Recorded data →
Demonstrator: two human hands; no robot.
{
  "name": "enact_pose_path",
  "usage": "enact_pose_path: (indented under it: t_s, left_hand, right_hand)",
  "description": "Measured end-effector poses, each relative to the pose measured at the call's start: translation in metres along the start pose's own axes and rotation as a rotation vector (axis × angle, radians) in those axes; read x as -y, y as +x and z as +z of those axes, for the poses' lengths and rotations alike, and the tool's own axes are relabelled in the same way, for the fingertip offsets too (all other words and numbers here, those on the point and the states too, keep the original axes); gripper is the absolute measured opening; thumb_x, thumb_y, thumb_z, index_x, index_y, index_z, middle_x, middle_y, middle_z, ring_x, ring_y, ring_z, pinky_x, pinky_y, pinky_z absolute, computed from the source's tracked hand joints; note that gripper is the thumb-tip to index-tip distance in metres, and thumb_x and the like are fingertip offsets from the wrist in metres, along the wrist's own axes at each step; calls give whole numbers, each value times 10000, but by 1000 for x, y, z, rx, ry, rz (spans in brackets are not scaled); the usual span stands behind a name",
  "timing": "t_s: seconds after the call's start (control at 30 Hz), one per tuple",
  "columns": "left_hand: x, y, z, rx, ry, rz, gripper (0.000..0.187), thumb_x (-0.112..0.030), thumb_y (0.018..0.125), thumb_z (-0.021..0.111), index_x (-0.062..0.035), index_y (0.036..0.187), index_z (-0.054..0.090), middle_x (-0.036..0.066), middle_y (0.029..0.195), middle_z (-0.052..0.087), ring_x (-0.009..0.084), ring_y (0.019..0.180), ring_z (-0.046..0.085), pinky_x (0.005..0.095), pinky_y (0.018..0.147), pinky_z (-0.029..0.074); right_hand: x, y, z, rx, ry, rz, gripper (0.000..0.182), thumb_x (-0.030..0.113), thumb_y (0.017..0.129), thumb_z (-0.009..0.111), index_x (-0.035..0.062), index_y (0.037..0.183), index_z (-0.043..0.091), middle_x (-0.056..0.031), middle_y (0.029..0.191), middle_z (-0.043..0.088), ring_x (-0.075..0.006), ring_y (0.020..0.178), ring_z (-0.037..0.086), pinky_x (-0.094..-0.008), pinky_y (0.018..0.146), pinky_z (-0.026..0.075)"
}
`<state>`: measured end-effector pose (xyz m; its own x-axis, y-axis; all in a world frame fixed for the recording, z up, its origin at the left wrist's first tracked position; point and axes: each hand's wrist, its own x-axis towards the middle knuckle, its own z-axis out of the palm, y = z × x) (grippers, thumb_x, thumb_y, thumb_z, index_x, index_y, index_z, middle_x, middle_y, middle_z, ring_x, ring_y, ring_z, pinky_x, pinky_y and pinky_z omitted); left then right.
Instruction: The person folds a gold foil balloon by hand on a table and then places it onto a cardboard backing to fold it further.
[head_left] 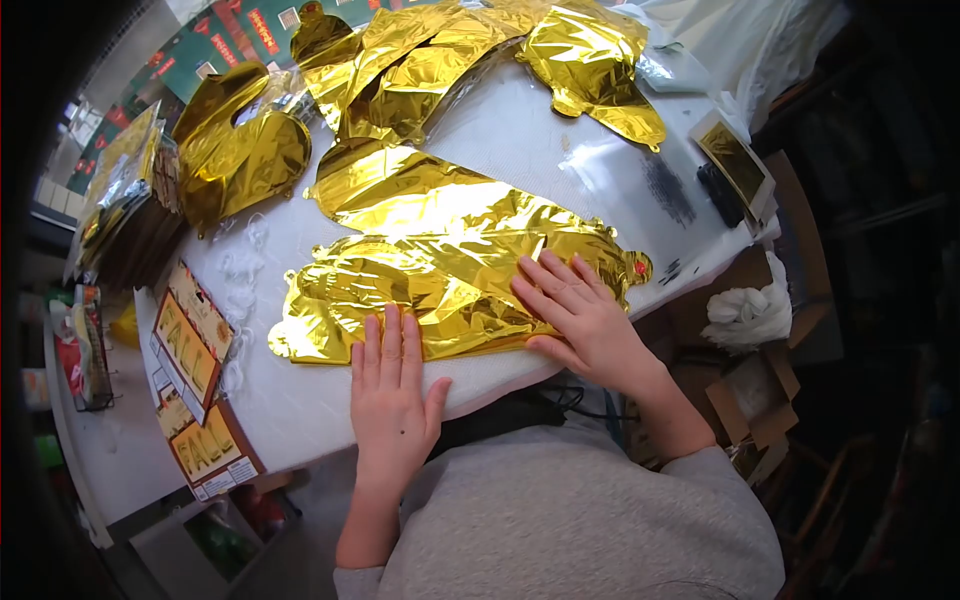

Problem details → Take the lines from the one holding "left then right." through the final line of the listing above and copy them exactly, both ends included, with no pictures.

Exercise result →
`<state>`: measured end-effector pose (xyz m; its own x-axis, y-axis; all in a world frame fixed for the recording, z up, its origin at the left wrist's first tracked position; point and axes: each hand's wrist, its own x-axis towards the middle knuckle, its own z-axis out of the palm, y = z × x) (grippers, thumb_x, thumb_y, thumb_z, index_x, index_y, index_z, middle_x, middle_y, middle_z, ring_x, ring_y, ring_z, pinky_x, pinky_y and pinky_z omitted); left then right.
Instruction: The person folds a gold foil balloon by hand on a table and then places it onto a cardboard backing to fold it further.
[head_left] 

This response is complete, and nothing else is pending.